What the exercise asks - Transcribe the listing below word for word but skip its images.

Information provided -
▼

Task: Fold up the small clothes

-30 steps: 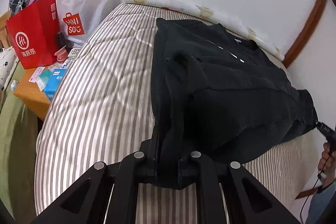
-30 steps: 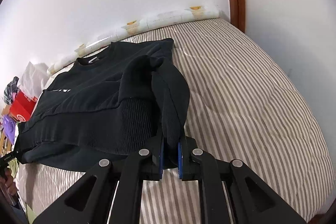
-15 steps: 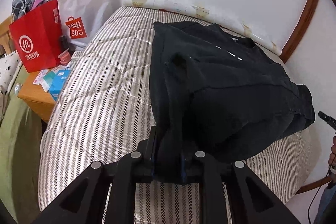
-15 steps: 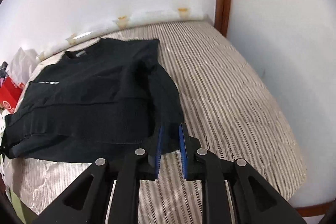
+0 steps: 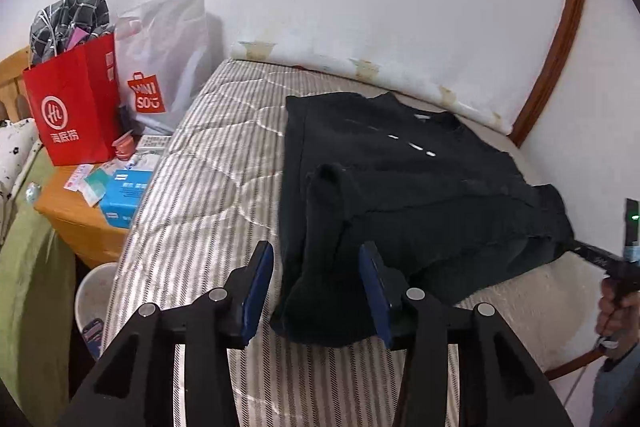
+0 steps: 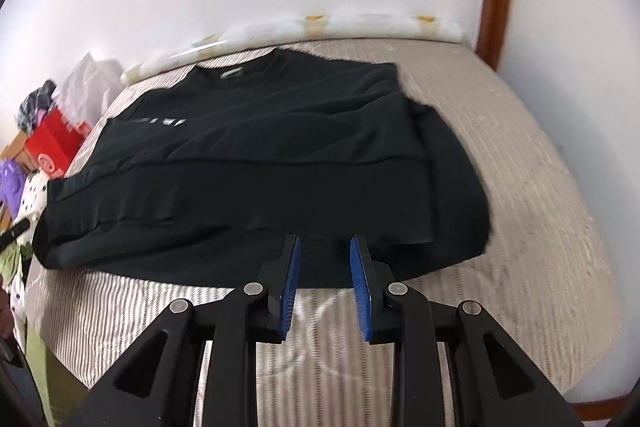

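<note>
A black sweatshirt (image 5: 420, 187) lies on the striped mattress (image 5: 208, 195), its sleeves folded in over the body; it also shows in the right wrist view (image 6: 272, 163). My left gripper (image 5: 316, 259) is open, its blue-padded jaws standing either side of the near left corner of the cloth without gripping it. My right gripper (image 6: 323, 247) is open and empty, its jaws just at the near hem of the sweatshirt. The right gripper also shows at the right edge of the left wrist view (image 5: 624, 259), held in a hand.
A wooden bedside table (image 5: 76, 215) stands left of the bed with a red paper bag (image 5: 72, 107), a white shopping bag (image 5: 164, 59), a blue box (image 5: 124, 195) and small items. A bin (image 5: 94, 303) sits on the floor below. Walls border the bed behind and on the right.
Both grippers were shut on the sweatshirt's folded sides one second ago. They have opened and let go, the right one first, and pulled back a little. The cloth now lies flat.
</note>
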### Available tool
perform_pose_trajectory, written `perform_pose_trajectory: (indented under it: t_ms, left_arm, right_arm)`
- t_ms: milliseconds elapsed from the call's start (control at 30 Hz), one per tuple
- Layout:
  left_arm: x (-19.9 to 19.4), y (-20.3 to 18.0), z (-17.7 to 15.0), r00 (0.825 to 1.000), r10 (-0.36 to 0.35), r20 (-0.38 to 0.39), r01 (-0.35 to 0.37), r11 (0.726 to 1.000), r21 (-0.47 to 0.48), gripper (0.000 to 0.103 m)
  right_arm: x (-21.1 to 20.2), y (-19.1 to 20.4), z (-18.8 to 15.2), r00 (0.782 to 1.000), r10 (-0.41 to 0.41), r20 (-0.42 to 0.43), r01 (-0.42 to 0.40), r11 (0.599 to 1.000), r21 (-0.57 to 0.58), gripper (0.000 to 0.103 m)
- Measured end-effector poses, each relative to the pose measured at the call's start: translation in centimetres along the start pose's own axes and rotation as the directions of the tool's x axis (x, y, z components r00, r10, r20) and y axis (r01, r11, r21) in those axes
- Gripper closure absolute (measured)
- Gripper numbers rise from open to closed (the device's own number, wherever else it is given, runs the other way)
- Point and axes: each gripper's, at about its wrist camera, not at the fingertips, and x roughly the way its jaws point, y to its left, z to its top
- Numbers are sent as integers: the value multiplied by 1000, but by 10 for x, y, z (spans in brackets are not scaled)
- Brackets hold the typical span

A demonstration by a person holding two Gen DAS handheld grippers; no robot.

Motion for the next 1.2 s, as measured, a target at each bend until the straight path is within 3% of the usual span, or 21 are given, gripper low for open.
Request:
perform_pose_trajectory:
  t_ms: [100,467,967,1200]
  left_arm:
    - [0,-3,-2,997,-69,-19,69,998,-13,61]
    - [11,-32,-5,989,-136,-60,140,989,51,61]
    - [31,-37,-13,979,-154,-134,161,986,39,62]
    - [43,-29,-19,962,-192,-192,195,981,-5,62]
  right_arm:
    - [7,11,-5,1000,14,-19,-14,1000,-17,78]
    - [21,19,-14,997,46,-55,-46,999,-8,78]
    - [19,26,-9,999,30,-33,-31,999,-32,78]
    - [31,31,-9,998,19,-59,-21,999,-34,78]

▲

Response -
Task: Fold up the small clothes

-30 steps: 
-30 steps: 
-15 steps: 
-15 steps: 
+0 steps: 
+0 steps: 

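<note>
A black sweatshirt (image 5: 420, 187) lies on the striped mattress (image 5: 208, 195), its sleeves folded in over the body; it also shows in the right wrist view (image 6: 272, 163). My left gripper (image 5: 316, 259) is open, its blue-padded jaws standing either side of the near left corner of the cloth without gripping it. My right gripper (image 6: 323, 247) is open and empty, its jaws just at the near hem of the sweatshirt. The right gripper also shows at the right edge of the left wrist view (image 5: 624, 259), held in a hand.
A wooden bedside table (image 5: 76, 215) stands left of the bed with a red paper bag (image 5: 72, 107), a white shopping bag (image 5: 164, 59), a blue box (image 5: 124, 195) and small items. A bin (image 5: 94, 303) sits on the floor below. Walls border the bed behind and on the right.
Both grippers were shut on the sweatshirt's folded sides one second ago. They have opened and let go, the right one first, and pulled back a little. The cloth now lies flat.
</note>
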### Available tool
perform_pose_trajectory, written `perform_pose_trajectory: (indented under it: t_ms, left_arm, right_arm)`
- t_ms: milliseconds elapsed from the call's start (control at 30 Hz), one per tuple
- Layout:
  left_arm: x (-19.9 to 19.4), y (-20.3 to 18.0), z (-17.7 to 15.0), r00 (0.825 to 1.000), r10 (-0.36 to 0.35), r20 (-0.38 to 0.39), r01 (-0.35 to 0.37), r11 (0.726 to 1.000), r21 (-0.47 to 0.48), gripper (0.000 to 0.103 m)
  right_arm: x (-21.1 to 20.2), y (-19.1 to 20.4), z (-18.8 to 15.2), r00 (0.782 to 1.000), r10 (-0.41 to 0.41), r20 (-0.42 to 0.43), r01 (-0.42 to 0.40), r11 (0.599 to 1.000), r21 (-0.57 to 0.58), gripper (0.000 to 0.103 m)
- Measured end-effector poses, each relative to the pose measured at the call's start: translation in centimetres along the start pose's own axes and rotation as the directions of the tool's x axis (x, y, z components r00, r10, r20) and y axis (r01, r11, r21) in those axes
- Gripper closure absolute (measured)
- Gripper numbers rise from open to closed (the device's own number, wherever else it is given, runs the other way)
- Point and axes: each gripper's, at about its wrist camera, not at the fingertips, and x roughly the way its jaws point, y to its left, z to its top
- Numbers are sent as integers: the value multiplied by 1000, but by 10 for x, y, z (spans in brackets are not scaled)
- Brackets hold the typical span

A demonstration by a person holding two Gen DAS handheld grippers; no robot.

Motion for the next 1.2 s, as measured, a target at each bend until the straight path is within 3% of the usual span, or 21 are given, gripper low for open.
Request:
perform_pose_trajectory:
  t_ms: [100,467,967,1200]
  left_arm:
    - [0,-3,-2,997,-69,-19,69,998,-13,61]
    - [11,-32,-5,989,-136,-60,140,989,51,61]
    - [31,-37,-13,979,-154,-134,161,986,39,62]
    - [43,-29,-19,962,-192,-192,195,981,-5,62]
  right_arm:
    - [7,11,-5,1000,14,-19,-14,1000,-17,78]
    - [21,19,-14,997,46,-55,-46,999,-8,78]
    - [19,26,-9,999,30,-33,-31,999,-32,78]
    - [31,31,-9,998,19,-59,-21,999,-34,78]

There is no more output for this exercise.